Activating groups are substituents that increase the reactivity of the aromatic ring in electrophilic substitution reactions. These groups typically donate electrons either through resonance or induction, enhancing the electron density of the aromatic ring.
Examples of activating groups include hydroxyl (-OH), alkoxy (-OR), and amino groups (-NH2), which have lone pairs that contribute to resonance, helping stabilize intermediate species in reactions.
This can be summarized as follows:

• Hydroxyl and Alkoxy Groups: The presence of an -OH or an -OR group can significantly activate an aromatic compound due to their lone pairs of electrons that participate in conjugation with the ring system.
• Alkyl Groups: Groups like methyl (-CH3) are also activating but to a lesser degree. They do not provide resonance as seen with lone pair donors but can still donate electrons inductively.

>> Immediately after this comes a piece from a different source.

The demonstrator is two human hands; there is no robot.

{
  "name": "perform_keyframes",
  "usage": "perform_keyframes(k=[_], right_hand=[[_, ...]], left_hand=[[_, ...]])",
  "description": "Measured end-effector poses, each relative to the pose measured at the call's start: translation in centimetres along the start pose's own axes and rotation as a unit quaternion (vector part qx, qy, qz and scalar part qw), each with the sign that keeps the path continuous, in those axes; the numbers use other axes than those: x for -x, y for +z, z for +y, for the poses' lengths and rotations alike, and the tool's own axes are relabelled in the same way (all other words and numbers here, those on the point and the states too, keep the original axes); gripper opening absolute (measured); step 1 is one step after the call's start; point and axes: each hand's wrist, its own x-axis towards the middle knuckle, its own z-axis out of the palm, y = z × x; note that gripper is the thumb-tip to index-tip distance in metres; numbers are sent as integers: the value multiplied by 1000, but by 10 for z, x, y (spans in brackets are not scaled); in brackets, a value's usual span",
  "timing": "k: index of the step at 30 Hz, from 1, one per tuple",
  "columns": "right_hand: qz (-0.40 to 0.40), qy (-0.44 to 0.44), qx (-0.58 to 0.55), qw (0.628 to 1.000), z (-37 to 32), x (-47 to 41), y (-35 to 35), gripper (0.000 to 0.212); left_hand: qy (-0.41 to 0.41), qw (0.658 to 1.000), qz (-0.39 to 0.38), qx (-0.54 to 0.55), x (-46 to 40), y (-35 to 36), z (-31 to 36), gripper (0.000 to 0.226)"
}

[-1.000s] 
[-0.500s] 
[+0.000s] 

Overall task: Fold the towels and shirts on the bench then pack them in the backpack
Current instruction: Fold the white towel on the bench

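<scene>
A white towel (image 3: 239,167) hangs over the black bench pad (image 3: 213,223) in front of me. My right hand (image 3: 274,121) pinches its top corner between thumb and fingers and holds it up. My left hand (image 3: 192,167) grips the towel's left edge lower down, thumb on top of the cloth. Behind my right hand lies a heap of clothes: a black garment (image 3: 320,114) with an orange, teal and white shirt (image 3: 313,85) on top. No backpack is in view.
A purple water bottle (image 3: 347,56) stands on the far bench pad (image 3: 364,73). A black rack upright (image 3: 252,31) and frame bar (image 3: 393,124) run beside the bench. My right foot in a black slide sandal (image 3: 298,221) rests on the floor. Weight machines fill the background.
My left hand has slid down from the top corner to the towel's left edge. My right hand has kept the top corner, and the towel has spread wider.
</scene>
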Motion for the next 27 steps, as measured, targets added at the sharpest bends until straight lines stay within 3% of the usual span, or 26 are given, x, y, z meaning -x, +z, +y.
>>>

Activating groups make the aromatic compound more accessible to electrophiles, facilitating faster electrophilic substitution reactions than they would in unsubstituted benzene.

Deactivating Groups

In contrast to activating groups, deactivating groups are substituents that reduce the reactivity of the aromatic ring towards electrophilic substitution. These groups tend to withdraw electrons from the aromatic ring, either through resonance or inductive effects, thus decreasing the electron density.
Some of the most common deactivating substituents include nitro groups (-NO2), carbonyl groups (-COOR, -COR), and cyanide (-CN). These groups are often characterized by highly electronegative atoms or pi-bonded systems capable of withdrawing electron density.
Consider these influences:

• Nitro Groups: (-NO2) are some of the strongest deactivating groups due to their ability to stabilize themselves with resonance, pulling electron density away from the aromatic ring.
• Carbonyl Groups: Such as esters and ketones, which also deplete electron density through both resonance and inductive effects.

When these groups are present, electrophilic substitution reactions occur more slowly compared to benzene without any substituents, requiring more energy or stringent conditions for the reactions to proceeds.